Setiap janji politik akan mengikat alam bawah sadar pemilih dan menggerakkan
emosi pemilih untuk memilih siapa yang memberi janji. Demikianlah power dari
janji.
Janji politik di Indonesia umumnya tentang sistem
dan kehidupan yang lebih baik. Ini semacam mimpi dan loncatan politik yang
sangat jauh ke depan dan berlawanan dengan keadaan yang nyata hari ini.
Misalnya janji politik untuk memperbaiki gaji guru
PNS 10 juta per bulan, gaji guru honorer 2 juta per bulan dan harga BBM murah.
Kenyataannya, gaji guru PNS jauh dari angka 10 juta, gaji guru honorer sangat
kurang layak dan harga BBM mahal terutama bagi kalangan bawah.
Dalam kenyataannya, untuk merealisasikan janji manis
politik ini maka calon presiden dan calon legislatif harus benar-benar
merevolusi sistem yang ada untuk mengkondisikan kebijakan-kebijakan baru yang
berbeda dan lebih baik dari kenyataan hari ini.
Di sinilah letak masalahnya karena saat di atas
kursi kekuasaan, baik presiden maupun DPR diikat oleh aturan hukum dan
birokrasi yang ada, disandera oleh kepentingan politik partai, berhadapan
dengan kepentingan bisnis serta tentu saja telah berada di zona nyaman.

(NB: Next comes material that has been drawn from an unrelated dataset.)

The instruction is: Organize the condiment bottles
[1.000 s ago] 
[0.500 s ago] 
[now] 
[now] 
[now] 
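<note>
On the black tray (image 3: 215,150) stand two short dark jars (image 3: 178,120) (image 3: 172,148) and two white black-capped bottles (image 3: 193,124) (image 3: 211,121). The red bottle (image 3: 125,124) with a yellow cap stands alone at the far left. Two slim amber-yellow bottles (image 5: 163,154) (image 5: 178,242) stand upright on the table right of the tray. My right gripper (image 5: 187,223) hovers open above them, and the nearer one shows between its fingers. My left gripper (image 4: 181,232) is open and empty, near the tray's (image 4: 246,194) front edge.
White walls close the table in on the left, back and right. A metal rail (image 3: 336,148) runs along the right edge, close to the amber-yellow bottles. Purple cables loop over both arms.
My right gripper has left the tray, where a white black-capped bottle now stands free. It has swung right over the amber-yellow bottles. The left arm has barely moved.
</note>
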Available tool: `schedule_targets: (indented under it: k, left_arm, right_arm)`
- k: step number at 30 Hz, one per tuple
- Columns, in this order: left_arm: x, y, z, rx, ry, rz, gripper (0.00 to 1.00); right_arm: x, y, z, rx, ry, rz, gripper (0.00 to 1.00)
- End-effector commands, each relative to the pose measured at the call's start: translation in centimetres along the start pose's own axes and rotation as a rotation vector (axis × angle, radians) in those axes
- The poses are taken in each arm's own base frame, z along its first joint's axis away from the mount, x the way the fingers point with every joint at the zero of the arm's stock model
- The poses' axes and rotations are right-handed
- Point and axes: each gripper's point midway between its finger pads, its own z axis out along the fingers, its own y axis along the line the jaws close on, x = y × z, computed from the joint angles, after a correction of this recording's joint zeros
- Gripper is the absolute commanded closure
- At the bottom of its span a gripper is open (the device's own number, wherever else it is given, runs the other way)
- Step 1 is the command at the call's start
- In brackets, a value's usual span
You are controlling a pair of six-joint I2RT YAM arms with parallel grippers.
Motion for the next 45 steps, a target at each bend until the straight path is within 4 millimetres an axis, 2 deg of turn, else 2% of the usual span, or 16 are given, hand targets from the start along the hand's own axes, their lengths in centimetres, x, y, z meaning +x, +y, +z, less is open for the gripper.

Presiden dan DPR tentu membutuhkan good will dan benar-benar inisiatif politik
nyata untuk melawan dan mengatasi rintangan-rintangan politik apa pun demi
mewujudkan janji politiknya.
Jika berkiblat kepada jejak digital politisi maka
sangat banyak program kerakyatan yang dijanjikan oleh mereka saat berkampanye
politik. Namun, ketika ia berkuasa ternyata tak berkutik di hadapan birokrasi,
kepentingan partai politik dan kepentingan bisnis. Nasib rakyat cenderung tidak
jelas.
Kasus terakhir adalah konflik agraria di Rempang
Batam membuktikan bahwa kasus konflik agraria umumnya tanpa terobosan berarti
dan cenderung tak memperjuangkan kepentingan masyarakat atas tanah.
Dalam banyak kasus, aparat polisi masih digunakan
dominan dan perjuangan rakyat atas tanah selalu melalui proses panjang dan aksi
kekerasan melawan aparat. Dengan kata lain, tak ada lompatan dan terobosan di
sektor konflik agraria seperti yang dijanjikan dalam kampanye politik.
Alhasil, Slavoj Zizek sebagai filsuf paling berbahaya
di Barat telah menyampaikan sinisme terhadap janji politik yang manis. Mereka
melakukan apa saja walau harus ke Mars, tapi tidak untuk kaum pinggiran.